Pull every line holding the word "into" out of the data and copy it.

(Stored records)

┄┄┄┄┄┄

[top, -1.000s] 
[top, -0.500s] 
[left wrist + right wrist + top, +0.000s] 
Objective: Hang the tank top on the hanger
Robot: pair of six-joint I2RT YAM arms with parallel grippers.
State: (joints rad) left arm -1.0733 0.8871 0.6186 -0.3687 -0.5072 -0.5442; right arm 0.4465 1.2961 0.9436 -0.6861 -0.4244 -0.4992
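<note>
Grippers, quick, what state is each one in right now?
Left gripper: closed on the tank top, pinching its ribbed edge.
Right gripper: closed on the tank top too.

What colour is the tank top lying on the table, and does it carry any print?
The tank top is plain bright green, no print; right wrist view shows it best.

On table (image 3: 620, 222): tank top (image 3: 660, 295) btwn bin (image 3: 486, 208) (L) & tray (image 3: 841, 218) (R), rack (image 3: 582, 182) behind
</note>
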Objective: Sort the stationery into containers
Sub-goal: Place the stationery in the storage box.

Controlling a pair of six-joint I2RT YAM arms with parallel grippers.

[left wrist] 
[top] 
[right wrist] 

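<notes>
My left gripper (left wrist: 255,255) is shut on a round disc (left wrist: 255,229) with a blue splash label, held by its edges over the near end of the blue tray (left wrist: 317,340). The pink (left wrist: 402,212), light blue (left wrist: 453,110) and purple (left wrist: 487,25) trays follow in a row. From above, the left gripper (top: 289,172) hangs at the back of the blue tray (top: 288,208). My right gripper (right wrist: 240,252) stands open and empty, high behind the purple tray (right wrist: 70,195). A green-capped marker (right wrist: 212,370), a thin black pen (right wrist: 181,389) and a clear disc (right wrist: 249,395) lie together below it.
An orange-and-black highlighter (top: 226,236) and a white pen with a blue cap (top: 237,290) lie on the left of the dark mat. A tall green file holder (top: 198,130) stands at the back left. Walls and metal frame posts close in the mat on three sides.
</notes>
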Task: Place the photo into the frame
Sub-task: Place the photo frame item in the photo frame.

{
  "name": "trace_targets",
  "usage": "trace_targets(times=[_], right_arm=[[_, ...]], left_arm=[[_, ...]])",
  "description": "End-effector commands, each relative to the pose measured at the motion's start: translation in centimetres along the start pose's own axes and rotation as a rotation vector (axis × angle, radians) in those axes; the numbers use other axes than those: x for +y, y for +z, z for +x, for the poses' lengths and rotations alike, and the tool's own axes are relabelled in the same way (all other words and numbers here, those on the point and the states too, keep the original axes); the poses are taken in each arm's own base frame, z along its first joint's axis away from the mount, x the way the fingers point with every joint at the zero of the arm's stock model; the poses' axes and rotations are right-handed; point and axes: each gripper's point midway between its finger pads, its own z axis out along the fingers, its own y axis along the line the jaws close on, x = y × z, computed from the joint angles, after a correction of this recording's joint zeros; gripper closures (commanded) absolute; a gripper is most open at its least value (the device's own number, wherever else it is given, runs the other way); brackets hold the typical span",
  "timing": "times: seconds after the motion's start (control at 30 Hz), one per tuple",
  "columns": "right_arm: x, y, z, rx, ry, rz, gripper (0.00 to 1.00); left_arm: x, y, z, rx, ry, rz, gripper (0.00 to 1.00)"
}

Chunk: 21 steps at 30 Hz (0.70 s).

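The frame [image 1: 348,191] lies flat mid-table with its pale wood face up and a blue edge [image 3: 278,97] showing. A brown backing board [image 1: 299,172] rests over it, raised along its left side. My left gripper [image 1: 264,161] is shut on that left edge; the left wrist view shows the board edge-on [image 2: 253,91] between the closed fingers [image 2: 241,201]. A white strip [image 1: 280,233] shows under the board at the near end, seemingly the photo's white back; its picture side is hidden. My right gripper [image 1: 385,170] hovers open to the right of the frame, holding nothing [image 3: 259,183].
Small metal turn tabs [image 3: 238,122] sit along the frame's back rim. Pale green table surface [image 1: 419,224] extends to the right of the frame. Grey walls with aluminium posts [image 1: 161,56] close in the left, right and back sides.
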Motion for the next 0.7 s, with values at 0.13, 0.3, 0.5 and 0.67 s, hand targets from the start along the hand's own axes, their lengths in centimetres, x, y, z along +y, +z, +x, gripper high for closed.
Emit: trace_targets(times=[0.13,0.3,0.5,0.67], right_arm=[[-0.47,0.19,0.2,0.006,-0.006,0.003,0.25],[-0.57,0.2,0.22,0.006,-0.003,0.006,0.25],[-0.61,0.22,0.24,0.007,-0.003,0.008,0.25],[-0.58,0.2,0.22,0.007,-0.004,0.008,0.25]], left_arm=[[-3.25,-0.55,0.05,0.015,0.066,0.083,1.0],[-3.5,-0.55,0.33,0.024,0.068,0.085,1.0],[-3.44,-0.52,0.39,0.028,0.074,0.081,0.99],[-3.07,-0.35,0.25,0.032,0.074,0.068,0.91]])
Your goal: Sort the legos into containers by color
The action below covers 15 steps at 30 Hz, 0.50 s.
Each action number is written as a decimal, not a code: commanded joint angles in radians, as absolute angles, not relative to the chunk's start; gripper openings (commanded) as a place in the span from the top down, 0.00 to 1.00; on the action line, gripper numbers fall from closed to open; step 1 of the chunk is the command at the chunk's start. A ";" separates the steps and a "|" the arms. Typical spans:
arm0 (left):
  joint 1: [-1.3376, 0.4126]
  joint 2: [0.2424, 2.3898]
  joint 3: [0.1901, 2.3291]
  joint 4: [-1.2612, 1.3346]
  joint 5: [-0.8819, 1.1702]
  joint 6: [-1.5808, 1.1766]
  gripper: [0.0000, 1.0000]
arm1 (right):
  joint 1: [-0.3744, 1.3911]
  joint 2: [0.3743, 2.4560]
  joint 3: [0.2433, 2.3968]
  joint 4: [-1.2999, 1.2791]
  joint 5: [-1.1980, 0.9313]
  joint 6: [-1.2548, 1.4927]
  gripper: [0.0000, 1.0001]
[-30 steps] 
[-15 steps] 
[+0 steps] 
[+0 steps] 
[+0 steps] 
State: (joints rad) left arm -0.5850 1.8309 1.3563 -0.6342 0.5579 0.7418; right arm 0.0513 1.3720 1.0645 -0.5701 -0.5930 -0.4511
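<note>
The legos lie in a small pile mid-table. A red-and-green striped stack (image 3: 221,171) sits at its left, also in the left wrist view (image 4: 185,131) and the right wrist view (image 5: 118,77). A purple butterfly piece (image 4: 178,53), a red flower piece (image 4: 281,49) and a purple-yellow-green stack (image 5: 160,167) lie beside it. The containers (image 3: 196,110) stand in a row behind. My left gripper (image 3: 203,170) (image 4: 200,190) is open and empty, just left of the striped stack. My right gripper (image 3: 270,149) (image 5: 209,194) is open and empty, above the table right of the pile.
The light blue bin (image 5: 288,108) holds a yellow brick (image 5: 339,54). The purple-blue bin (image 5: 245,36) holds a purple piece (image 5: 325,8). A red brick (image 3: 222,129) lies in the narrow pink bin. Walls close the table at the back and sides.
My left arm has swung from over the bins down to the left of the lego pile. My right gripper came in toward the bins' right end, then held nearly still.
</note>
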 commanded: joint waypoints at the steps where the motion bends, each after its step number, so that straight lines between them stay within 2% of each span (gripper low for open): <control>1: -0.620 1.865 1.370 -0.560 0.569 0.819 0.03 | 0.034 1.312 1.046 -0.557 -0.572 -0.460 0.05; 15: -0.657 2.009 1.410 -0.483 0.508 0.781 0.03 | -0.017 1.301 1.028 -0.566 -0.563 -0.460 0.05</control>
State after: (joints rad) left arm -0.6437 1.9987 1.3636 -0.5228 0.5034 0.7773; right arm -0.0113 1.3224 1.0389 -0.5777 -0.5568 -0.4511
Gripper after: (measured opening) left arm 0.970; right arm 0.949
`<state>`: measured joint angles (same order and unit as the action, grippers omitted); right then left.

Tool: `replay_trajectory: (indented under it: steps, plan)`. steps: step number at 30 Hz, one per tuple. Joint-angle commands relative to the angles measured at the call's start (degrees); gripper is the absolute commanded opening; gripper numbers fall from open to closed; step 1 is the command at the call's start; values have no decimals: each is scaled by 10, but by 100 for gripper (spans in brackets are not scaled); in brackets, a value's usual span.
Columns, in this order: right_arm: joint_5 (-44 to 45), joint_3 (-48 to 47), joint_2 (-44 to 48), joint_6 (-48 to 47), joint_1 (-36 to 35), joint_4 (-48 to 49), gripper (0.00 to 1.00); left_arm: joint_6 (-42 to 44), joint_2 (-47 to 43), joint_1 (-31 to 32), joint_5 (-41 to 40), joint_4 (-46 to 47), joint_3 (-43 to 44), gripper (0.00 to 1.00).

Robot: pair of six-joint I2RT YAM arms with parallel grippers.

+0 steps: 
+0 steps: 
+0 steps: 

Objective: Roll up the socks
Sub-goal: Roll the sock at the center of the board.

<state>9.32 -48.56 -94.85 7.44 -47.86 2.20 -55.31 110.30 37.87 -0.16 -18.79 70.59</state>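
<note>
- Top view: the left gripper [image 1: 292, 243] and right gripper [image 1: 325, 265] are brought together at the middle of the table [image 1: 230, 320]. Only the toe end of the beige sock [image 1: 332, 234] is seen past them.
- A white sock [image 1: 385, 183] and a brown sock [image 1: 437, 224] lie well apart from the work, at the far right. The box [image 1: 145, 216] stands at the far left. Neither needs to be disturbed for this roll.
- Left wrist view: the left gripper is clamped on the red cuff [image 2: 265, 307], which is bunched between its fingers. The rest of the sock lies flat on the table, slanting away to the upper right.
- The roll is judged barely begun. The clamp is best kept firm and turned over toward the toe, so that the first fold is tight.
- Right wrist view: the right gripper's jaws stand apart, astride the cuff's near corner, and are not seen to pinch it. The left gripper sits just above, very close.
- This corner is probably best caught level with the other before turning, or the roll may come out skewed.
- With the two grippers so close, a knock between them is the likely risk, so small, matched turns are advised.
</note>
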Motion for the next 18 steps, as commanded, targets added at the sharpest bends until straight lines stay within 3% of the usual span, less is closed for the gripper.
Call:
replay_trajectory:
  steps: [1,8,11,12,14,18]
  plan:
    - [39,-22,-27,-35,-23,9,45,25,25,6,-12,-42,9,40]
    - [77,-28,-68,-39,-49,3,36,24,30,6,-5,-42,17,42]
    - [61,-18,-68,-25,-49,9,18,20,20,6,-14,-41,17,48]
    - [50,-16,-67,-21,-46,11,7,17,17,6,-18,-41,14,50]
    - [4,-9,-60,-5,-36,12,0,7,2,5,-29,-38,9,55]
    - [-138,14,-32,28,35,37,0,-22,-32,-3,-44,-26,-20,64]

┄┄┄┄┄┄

Task result:
Objective: Sort the stationery into containers
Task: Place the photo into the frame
Your goal: Sort the legos into containers by color

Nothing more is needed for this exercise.